■ **ACTIVITY**
Copy every record exactly, and keep the pictures out.

■ ■ ■ ■ ■ ■ ■

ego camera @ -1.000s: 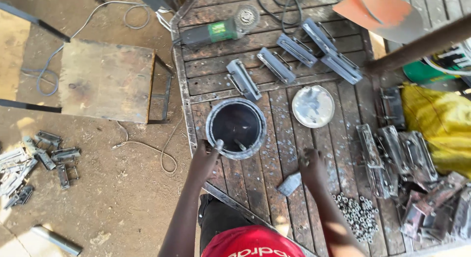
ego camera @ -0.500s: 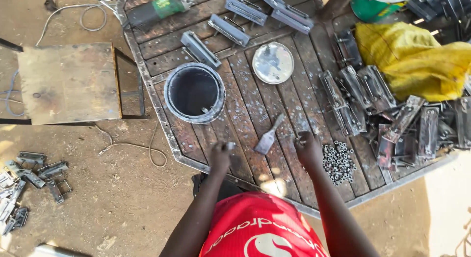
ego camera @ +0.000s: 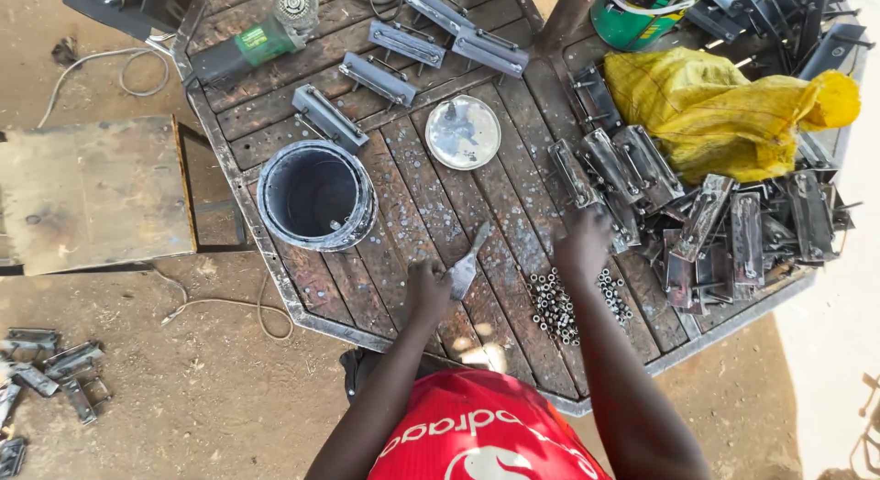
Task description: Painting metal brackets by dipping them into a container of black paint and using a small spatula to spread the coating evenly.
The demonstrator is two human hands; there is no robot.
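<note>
Outdoors, at a slatted wooden workbench: a person in a red shirt is leaning over the boards, both arms reaching forward.

Left hand: it is closing around the handle end of a small metal scraper, the fingers curled shut on it; the blade is angling up and away from the knuckles, lying across the boards.

Right hand: it is reaching into the near edge of a heap of grey metal latch parts; the fingers are hidden among the pieces, so whether they are gripping anything cannot be told.

Just behind the right hand: a scatter of small steel nuts is lying on the boards, between the wrist and the bench edge.

Ahead and to the left of the left hand: an open, dark round tin is standing upright on the bench.

Between the two hands, further forward: a round silver lid is lying flat.

Far ahead of the left hand: a green angle grinder is resting near the bench's far edge, its cable trailing onto the dirt.

Beyond the right hand: a crumpled yellow sack is sitting on more latch parts, a green bucket behind it.
</note>
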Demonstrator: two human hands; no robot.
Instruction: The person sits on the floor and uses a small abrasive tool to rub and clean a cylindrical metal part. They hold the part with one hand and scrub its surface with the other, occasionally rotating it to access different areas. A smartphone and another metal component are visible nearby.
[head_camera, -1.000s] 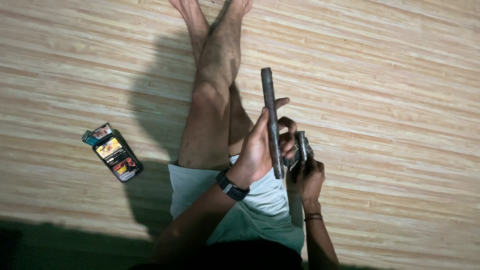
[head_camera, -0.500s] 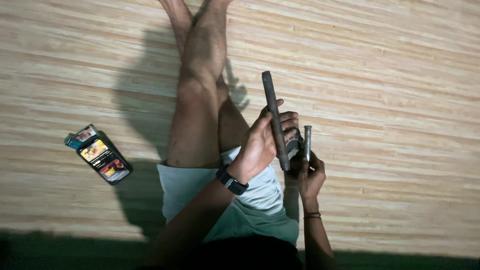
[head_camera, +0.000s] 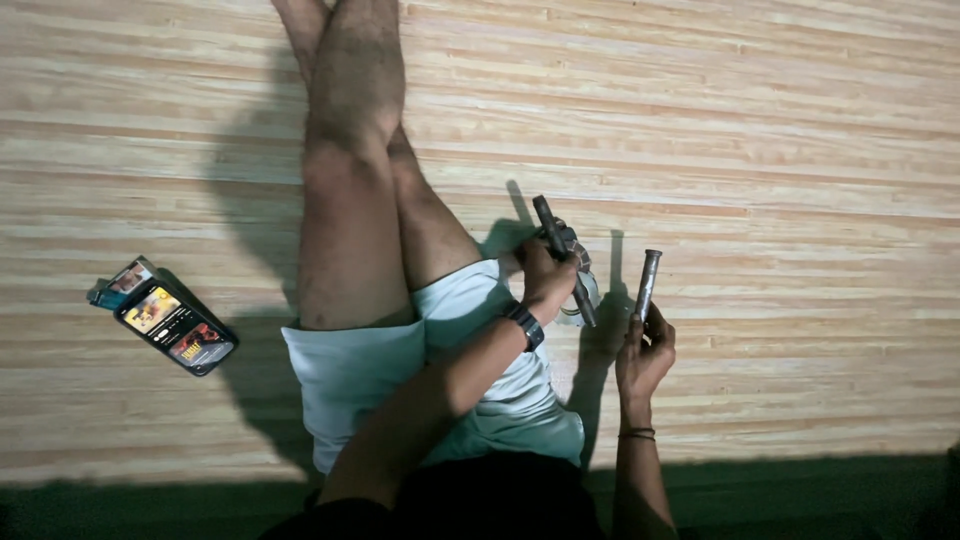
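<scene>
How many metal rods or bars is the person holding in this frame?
2. A dark bar is in the left hand, over a round metal part; a shorter grey rod stands upright in the right hand. Others could be hidden.

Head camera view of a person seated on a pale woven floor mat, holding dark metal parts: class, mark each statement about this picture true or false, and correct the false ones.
1. The left hand grips a long dark metal bar. True.
2. The right hand holds a short grey metal rod upright. True.
3. The bar and the rod are pressed together. False: they are apart, one in each hand.
4. A black smartphone with a lit screen lies on the pale woven floor mat beside the right hand. False: it lies far off, beyond the legs on the person's left.
5. A dark wristwatch sits on the left wrist. True.
</scene>
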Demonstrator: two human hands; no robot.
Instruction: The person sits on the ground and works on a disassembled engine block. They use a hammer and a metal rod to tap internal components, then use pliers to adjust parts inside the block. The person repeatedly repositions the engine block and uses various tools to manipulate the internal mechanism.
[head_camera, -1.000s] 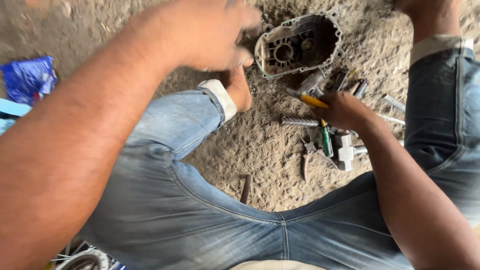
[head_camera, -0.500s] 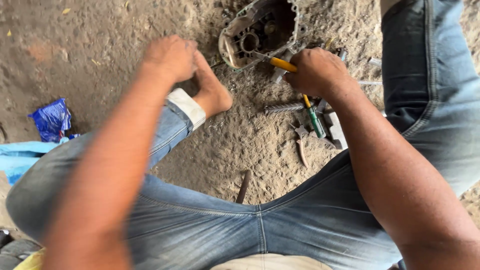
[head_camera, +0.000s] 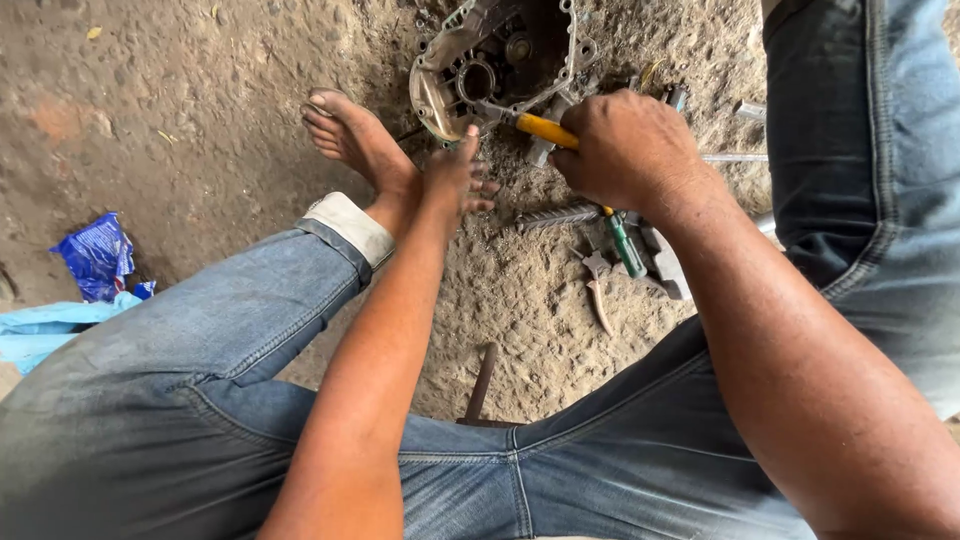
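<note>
A: What do I have, biggest first?

B: I see the grey cast-metal engine casing (head_camera: 497, 62) lying on the sandy ground (head_camera: 200, 110), open side up, just beyond my bare foot (head_camera: 358, 145)

A: And the hands?

B: My right hand (head_camera: 625, 150) is wrapped tight around the yellow-handled screwdriver (head_camera: 545, 130), its tip at the casing's rim. My left hand (head_camera: 458, 178) is spread open, holding nothing, fingertips near that rim

A: Smaller bits?

B: A green-handled tool (head_camera: 626, 245) beside my right wrist
</note>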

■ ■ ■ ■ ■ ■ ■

■ **RESULT**
ego camera @ -1.000s: 
ego camera @ -0.500s: 
ego camera @ +0.000s: 
Task description: Painting metal brackets by dipping them into a container of black paint and using a small spatula to spread the coating evenly.
The demonstrator is two human hands; there is no robot.
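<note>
Outdoors, at a slatted wooden workbench: a person in a red shirt is leaning over the boards, both arms reaching forward.

Left hand: it is closing around the handle end of a small metal scraper, the fingers curled shut on it; the blade is angling up and away from the knuckles, lying across the boards.

Right hand: it is reaching into the near edge of a heap of grey metal latch parts; the fingers are hidden among the pieces, so whether they are gripping anything cannot be told.

Just behind the right hand: a scatter of small steel nuts is lying on the boards, between the wrist and the bench edge.

Ahead and to the left of the left hand: an open, dark round tin is standing upright on the bench.

Between the two hands, further forward: a round silver lid is lying flat.

Far ahead of the left hand: a green angle grinder is resting near the bench's far edge, its cable trailing onto the dirt.

Beyond the right hand: a crumpled yellow sack is sitting on more latch parts, a green bucket behind it.
</note>
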Demonstrator: two human hands; no robot.
Instruction: The person sits on the floor and uses a small abrasive tool to rub and clean a cylindrical metal part. They hold the part with one hand and scrub its surface with the other, occasionally rotating it to access different areas. A smartphone and another metal component are visible nearby.
[head_camera, -1.000s] 
[head_camera, -0.500s] 
[head_camera, +0.000s] 
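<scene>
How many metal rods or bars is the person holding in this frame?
2. A dark bar is in the left hand, over a round metal part; a shorter grey rod stands upright in the right hand. Others could be hidden.

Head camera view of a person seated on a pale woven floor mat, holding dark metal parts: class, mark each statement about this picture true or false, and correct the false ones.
1. The left hand grips a long dark metal bar. True.
2. The right hand holds a short grey metal rod upright. True.
3. The bar and the rod are pressed together. False: they are apart, one in each hand.
4. A black smartphone with a lit screen lies on the pale woven floor mat beside the right hand. False: it lies far off, beyond the legs on the person's left.
5. A dark wristwatch sits on the left wrist. True.
</scene>
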Demonstrator: two human hands; no robot.
Instruction: The person sits on the ground and works on a disassembled engine block. They use a hammer and a metal rod to tap internal components, then use pliers to adjust parts inside the block. The person repeatedly repositions the engine block and uses various tools to manipulate the internal mechanism.
[head_camera, -1.000s] 
[head_camera, -0.500s] 
[head_camera, +0.000s] 
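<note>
A: What do I have, biggest first?

B: I see the grey cast-metal engine casing (head_camera: 497, 62) lying on the sandy ground (head_camera: 200, 110), open side up, just beyond my bare foot (head_camera: 358, 145)

A: And the hands?

B: My right hand (head_camera: 625, 150) is wrapped tight around the yellow-handled screwdriver (head_camera: 545, 130), its tip at the casing's rim. My left hand (head_camera: 458, 178) is spread open, holding nothing, fingertips near that rim

A: Smaller bits?

B: A green-handled tool (head_camera: 626, 245) beside my right wrist
</note>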

No more output is required for this exercise.